Lorsqu’elle vivait, la Nausicaa de mon roman était soucieuse des autres, athlétique comme son père l’avait été. Des enfants de Flavio, elle était celle qui était le plus proche de son père. Peut-être parce qu’elle partageait avec lui une différence essentielle.

Flavio la voit après sa mort. Mais est-ce un fantôme ? Elle peut très bien être une hallucination. Il le sait. Il accepte les deux possibilités. Il est doué pour accepter ces choses-là.

Bepolar : Flavio est broyé par la vie, par des accidents. Aviez-vous envie d’un roman presque social ?
François Bugeon :Je suis content que vous ayez perçu le côté social dans la vie de Flavio. En fait, je le mettrais plutôt dans la description de ce qui l’entoure. Mais vous avez mis le doigt dessus. On est d’abord ce que les autres nous font être, et dans les autres je mets le paysage aussi, les villes et les villages, les rivières et les trous d’eau. C’est grâce à tout cela que Flavio peut reprendre une vie.
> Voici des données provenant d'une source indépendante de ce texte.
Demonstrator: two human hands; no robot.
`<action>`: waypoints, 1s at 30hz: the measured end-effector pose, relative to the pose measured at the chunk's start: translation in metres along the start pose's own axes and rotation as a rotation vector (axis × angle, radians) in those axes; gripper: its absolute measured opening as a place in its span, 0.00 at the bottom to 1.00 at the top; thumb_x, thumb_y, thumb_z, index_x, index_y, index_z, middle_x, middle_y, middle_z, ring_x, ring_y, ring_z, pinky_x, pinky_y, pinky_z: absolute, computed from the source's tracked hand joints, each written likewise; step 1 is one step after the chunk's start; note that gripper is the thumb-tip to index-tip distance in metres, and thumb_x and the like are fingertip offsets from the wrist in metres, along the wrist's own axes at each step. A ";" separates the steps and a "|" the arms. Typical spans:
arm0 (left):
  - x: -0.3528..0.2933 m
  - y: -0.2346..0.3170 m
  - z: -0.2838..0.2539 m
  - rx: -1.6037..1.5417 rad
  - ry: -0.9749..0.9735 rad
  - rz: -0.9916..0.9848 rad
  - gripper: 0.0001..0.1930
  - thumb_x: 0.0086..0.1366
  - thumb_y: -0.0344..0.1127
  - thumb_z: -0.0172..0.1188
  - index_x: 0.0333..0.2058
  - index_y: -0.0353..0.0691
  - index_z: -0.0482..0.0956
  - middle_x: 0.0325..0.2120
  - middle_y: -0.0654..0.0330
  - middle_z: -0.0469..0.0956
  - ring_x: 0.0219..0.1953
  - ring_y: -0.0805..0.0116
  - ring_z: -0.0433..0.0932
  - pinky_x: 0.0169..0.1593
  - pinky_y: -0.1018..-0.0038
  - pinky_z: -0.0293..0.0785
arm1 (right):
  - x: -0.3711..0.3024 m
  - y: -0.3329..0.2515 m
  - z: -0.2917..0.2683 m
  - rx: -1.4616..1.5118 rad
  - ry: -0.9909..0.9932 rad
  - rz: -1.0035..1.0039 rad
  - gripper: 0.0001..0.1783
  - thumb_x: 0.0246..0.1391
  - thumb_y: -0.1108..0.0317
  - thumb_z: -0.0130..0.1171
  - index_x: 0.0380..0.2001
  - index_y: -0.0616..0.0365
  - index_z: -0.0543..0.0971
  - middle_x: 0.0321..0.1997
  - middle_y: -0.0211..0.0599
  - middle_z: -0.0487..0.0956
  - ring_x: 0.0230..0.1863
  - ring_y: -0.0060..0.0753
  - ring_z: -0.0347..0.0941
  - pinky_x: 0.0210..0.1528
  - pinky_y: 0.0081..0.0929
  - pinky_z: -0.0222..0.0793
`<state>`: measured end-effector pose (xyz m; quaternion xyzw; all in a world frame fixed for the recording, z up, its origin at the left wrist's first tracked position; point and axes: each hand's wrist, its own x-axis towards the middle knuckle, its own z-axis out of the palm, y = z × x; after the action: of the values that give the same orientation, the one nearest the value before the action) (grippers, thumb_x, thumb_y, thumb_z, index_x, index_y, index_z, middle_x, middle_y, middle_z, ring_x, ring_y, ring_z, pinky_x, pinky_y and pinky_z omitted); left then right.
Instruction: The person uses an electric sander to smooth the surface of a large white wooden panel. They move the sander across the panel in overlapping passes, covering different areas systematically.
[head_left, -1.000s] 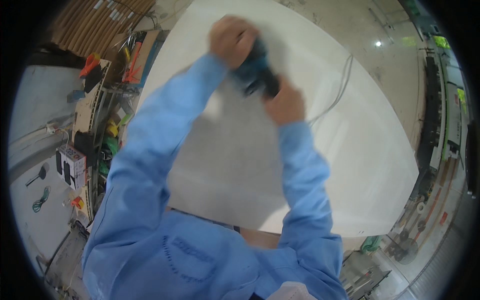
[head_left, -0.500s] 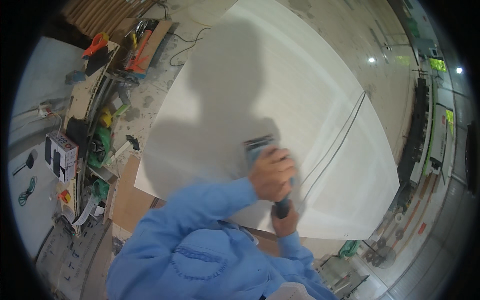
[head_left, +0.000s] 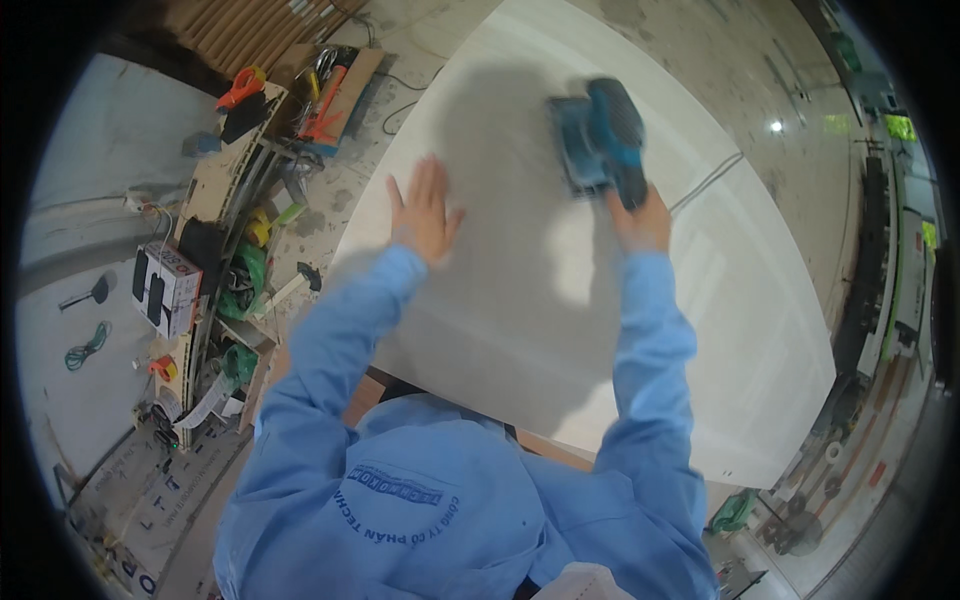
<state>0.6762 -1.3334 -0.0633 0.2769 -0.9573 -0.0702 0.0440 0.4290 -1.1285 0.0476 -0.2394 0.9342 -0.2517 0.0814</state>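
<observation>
A broad pale panel [head_left: 740, 330] lies in front of me, with my shadow across much of it. My right hand [head_left: 642, 222] grips the rear handle of a blue power sander [head_left: 612, 130], near the panel's far side. The sander looks slightly tilted and blurred by motion; I cannot tell whether its pad touches the surface. To its left, my left hand [head_left: 427, 215] is open, fingers outstretched over the panel's left part, with nothing in it. Whether that palm rests on the panel is hard to tell.
A dark cord [head_left: 708, 178] runs from near my right hand across the panel's right edge. Along the left stands a cluttered bench with an orange tape dispenser [head_left: 242, 88], a white box [head_left: 167, 290] and a green bag [head_left: 240, 282]. An open tool box [head_left: 345, 100] sits at the far left.
My left hand has come off the sander and moved forward and left, its fingers opening. My right hand has carried the sander forward and to the right.
</observation>
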 end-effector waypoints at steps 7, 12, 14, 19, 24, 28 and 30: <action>-0.113 0.002 -0.009 -0.278 -0.095 0.137 0.42 0.69 0.51 0.59 0.74 0.35 0.54 0.77 0.50 0.50 0.79 0.55 0.48 0.76 0.38 0.37 | -0.181 0.060 -0.048 -0.013 -0.031 0.029 0.18 0.55 0.62 0.71 0.44 0.59 0.80 0.34 0.50 0.84 0.36 0.54 0.83 0.41 0.41 0.77; -0.091 -0.059 -0.024 -0.130 0.068 0.013 0.36 0.70 0.47 0.59 0.71 0.37 0.62 0.73 0.50 0.61 0.75 0.52 0.58 0.74 0.37 0.44 | -0.182 -0.005 -0.016 0.117 -0.110 0.104 0.20 0.54 0.62 0.71 0.46 0.61 0.80 0.35 0.52 0.85 0.39 0.56 0.84 0.43 0.42 0.78; -0.060 -0.058 -0.036 -0.323 0.092 -0.092 0.33 0.71 0.46 0.59 0.70 0.39 0.65 0.71 0.50 0.64 0.74 0.50 0.60 0.74 0.38 0.46 | -0.136 -0.033 0.005 0.000 -0.188 0.035 0.20 0.54 0.60 0.70 0.46 0.60 0.80 0.36 0.55 0.85 0.41 0.61 0.83 0.43 0.47 0.77; 0.071 -0.005 -0.082 -0.615 0.577 0.135 0.27 0.71 0.48 0.59 0.63 0.40 0.74 0.65 0.51 0.72 0.69 0.45 0.66 0.70 0.44 0.55 | -0.057 -0.081 0.055 0.069 -0.210 -0.126 0.20 0.55 0.54 0.67 0.44 0.55 0.77 0.36 0.60 0.83 0.43 0.70 0.79 0.44 0.59 0.75; 0.038 0.052 -0.098 -0.361 0.261 0.205 0.13 0.58 0.45 0.66 0.39 0.45 0.84 0.46 0.55 0.80 0.55 0.52 0.76 0.57 0.56 0.67 | -0.146 -0.058 0.036 0.003 -0.268 -0.122 0.20 0.57 0.54 0.67 0.44 0.55 0.76 0.35 0.60 0.84 0.40 0.71 0.80 0.40 0.59 0.77; -0.094 0.070 -0.111 -0.570 0.230 0.262 0.10 0.51 0.41 0.66 0.32 0.47 0.83 0.33 0.61 0.79 0.47 0.57 0.78 0.54 0.53 0.68 | -0.256 -0.030 -0.010 -0.032 -0.364 -0.185 0.15 0.50 0.65 0.73 0.38 0.52 0.78 0.29 0.50 0.82 0.32 0.61 0.82 0.33 0.48 0.77; -0.123 0.061 -0.116 -0.671 0.270 0.272 0.09 0.49 0.38 0.64 0.31 0.46 0.82 0.31 0.61 0.79 0.44 0.57 0.79 0.53 0.53 0.70 | -0.292 -0.031 -0.012 -0.022 -0.464 -0.093 0.17 0.51 0.64 0.71 0.43 0.51 0.77 0.29 0.49 0.83 0.32 0.59 0.82 0.33 0.50 0.77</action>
<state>0.7625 -1.2290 0.0554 0.1244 -0.8948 -0.3358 0.2666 0.6927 -1.0041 0.0829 -0.3342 0.8812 -0.1834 0.2797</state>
Ce qui est social aussi, c’est la ville d’à côté, qui dépérit comme beaucoup de petites villes provinciales. Et la grosse ville qui grossit, qui bouffe tout autour d’elle.

Bepolar : Avez-vous des dédicaces prévues à la rentrée ?
François Bugeon :Je n’en ai pas assez à mon goût. Je n’en ai fait qu’une pour l’instant au Jardin Thierry librairie des Ulis où j’habite (Ulis ? Nausicaa ?). J’aime beaucoup cette librairie courageuse qui avait déjà soutenu mon premier roman. Le prochain est prévu le 5 octobre à la librairie Les beaux papiers d’Orsay qui m’a fait un bel accueil. Enfin, je serai présent au salon du livre de Vierzon qui aura lieu le 16 Novembre prochain.